EXERCISE: All lines of the data shown below should be output exactly as they stand.

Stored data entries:

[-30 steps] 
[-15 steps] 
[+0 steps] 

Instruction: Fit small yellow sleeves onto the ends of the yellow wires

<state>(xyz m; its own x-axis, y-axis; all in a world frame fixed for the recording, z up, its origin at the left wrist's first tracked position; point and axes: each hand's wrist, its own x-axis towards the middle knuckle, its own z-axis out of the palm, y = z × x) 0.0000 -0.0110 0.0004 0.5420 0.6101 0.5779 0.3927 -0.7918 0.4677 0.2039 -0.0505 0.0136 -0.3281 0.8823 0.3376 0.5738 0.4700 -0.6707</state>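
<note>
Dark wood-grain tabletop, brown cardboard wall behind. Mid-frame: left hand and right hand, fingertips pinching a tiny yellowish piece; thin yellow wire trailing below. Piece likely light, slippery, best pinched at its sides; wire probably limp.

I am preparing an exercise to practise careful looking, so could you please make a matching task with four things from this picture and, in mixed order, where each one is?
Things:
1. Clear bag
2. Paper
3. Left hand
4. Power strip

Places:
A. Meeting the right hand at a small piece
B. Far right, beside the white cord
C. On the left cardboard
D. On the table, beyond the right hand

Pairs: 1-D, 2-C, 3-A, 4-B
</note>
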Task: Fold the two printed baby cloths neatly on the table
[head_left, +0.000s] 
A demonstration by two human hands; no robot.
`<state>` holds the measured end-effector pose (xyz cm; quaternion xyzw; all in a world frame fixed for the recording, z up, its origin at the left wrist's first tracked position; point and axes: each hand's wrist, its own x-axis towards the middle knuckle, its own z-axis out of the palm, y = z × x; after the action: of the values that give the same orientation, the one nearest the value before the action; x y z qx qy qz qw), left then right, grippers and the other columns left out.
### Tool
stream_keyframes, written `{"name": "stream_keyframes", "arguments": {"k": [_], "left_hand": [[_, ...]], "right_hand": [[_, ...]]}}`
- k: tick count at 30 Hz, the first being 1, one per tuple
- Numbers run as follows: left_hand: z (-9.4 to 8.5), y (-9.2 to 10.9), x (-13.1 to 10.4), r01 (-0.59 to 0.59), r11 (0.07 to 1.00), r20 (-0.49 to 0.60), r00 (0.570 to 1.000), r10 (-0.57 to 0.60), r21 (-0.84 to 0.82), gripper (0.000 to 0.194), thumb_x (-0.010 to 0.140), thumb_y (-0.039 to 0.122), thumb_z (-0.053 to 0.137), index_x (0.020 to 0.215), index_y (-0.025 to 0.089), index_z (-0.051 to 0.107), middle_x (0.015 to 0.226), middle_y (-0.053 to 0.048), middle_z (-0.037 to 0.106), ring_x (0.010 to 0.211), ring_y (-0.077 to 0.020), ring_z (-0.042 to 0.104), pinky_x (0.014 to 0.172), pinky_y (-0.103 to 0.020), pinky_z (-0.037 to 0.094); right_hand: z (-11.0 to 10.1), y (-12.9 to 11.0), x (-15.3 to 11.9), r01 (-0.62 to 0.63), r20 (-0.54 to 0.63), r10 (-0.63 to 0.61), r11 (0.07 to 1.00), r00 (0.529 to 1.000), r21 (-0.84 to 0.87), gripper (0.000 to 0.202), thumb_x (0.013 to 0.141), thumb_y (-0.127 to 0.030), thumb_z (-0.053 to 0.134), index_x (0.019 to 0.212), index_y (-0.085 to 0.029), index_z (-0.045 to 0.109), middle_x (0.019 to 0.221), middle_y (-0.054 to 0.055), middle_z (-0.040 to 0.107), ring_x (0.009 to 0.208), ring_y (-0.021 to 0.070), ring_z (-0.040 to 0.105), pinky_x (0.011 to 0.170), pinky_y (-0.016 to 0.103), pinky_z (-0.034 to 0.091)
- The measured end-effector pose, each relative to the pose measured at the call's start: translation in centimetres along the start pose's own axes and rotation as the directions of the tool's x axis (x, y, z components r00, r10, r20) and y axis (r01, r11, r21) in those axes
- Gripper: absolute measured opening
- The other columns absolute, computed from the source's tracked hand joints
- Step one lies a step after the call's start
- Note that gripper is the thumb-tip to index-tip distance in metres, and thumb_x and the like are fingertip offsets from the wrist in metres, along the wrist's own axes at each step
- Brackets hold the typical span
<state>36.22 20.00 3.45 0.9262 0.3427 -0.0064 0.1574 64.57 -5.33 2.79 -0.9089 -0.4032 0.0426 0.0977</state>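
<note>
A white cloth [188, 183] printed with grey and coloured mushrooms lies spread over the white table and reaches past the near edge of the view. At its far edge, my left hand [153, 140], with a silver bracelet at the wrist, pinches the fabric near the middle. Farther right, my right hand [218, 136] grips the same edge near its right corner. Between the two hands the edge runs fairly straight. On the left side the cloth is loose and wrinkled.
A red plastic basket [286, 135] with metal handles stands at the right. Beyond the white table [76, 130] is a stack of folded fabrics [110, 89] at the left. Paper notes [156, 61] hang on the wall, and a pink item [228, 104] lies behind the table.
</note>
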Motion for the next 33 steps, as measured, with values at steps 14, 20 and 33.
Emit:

EXERCISE SOLUTION:
[-30 steps] 
[-15 steps] 
[+0 steps] 

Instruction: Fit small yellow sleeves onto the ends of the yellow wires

<state>(xyz m; its own x-axis, y-axis; all in a world frame fixed for the recording, z up, its origin at the left wrist's first tracked position; point and axes: each hand's wrist, its own x-axis towards the middle knuckle, its own z-axis out of the palm, y = z × x) 0.0000 -0.0110 0.0004 0.5420 0.6101 0.5779 0.3927 -0.7918 0.4677 0.2039 -0.0505 0.0136 -0.3281 0.8823 0.3376 0.5738 0.4700 -0.6707</state>
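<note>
Dark wood-grain tabletop, brown cardboard wall behind. Mid-frame: left hand and right hand, fingertips pinching a tiny yellowish piece; thin yellow wire trailing below. Piece likely light, slippery, best pinched at its sides; wire probably limp.

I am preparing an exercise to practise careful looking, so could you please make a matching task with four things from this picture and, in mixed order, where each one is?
Things:
1. Clear bag
2. Paper
3. Left hand
4. Power strip

Places:
A. Meeting the right hand at a small piece
B. Far right, beside the white cord
C. On the left cardboard
D. On the table, beyond the right hand

Pairs: 1-D, 2-C, 3-A, 4-B
</note>
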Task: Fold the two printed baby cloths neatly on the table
[head_left, +0.000s] 
A demonstration by two human hands; no robot.
`<state>` holds the measured end-effector pose (xyz cm; quaternion xyzw; all in a world frame fixed for the recording, z up, its origin at the left wrist's first tracked position; point and axes: each hand's wrist, its own x-axis towards the middle knuckle, its own z-axis out of the palm, y = z × x; after the action: of the values that give the same orientation, the one nearest the value before the action; x y z qx qy qz qw), left then right, grippers and the other columns left out.
### Tool
stream_keyframes, written `{"name": "stream_keyframes", "arguments": {"k": [_], "left_hand": [[_, ...]], "right_hand": [[_, ...]]}}`
- k: tick count at 30 Hz, the first being 1, one per tuple
- Numbers run as follows: left_hand: z (-9.4 to 8.5), y (-9.2 to 10.9), x (-13.1 to 10.4), r01 (-0.59 to 0.59), r11 (0.07 to 1.00), r20 (-0.49 to 0.60), r00 (0.570 to 1.000), r10 (-0.57 to 0.60), r21 (-0.84 to 0.82), gripper (0.000 to 0.194), thumb_x (-0.010 to 0.140), thumb_y (-0.039 to 0.122), thumb_z (-0.053 to 0.137), index_x (0.020 to 0.215), index_y (-0.025 to 0.089), index_z (-0.051 to 0.107), middle_x (0.015 to 0.226), middle_y (-0.053 to 0.048), middle_z (-0.037 to 0.106), ring_x (0.010 to 0.211), ring_y (-0.077 to 0.020), ring_z (-0.042 to 0.104), pinky_x (0.014 to 0.172), pinky_y (-0.103 to 0.020), pinky_z (-0.037 to 0.094); right_hand: z (-11.0 to 10.1), y (-12.9 to 11.0), x (-15.3 to 11.9), r01 (-0.62 to 0.63), r20 (-0.54 to 0.63), r10 (-0.63 to 0.61), r11 (0.07 to 1.00), r00 (0.529 to 1.000), r21 (-0.84 to 0.87), gripper (0.000 to 0.202), thumb_x (0.013 to 0.141), thumb_y (-0.127 to 0.030), thumb_z (-0.053 to 0.134), index_x (0.019 to 0.212), index_y (-0.085 to 0.029), index_z (-0.045 to 0.109), middle_x (0.019 to 0.221), middle_y (-0.054 to 0.055), middle_z (-0.040 to 0.107), ring_x (0.009 to 0.208), ring_y (-0.021 to 0.070), ring_z (-0.040 to 0.105), pinky_x (0.011 to 0.170), pinky_y (-0.016 to 0.103), pinky_z (-0.034 to 0.091)
- The measured end-effector pose, each relative to the pose measured at the call's start: translation in centimetres along the start pose's own axes and rotation as the directions of the tool's x axis (x, y, z components r00, r10, r20) and y axis (r01, r11, r21) in those axes
- Gripper: absolute measured opening
- The other columns absolute, computed from the source's tracked hand joints
- Step one lies a step after the call's start
- Note that gripper is the thumb-tip to index-tip distance in metres, and thumb_x and the like are fingertip offsets from the wrist in metres, along the wrist's own axes at each step
- Brackets hold the typical span
<state>36.22 20.00 3.45 0.9262 0.3427 -0.0064 0.1574 64.57 -5.33 2.79 -0.9089 -0.4032 0.0426 0.0977</state>
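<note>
A white cloth [188, 183] printed with grey and coloured mushrooms lies spread over the white table and reaches past the near edge of the view. At its far edge, my left hand [153, 140], with a silver bracelet at the wrist, pinches the fabric near the middle. Farther right, my right hand [218, 136] grips the same edge near its right corner. Between the two hands the edge runs fairly straight. On the left side the cloth is loose and wrinkled.
A red plastic basket [286, 135] with metal handles stands at the right. Beyond the white table [76, 130] is a stack of folded fabrics [110, 89] at the left. Paper notes [156, 61] hang on the wall, and a pink item [228, 104] lies behind the table.
</note>
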Motion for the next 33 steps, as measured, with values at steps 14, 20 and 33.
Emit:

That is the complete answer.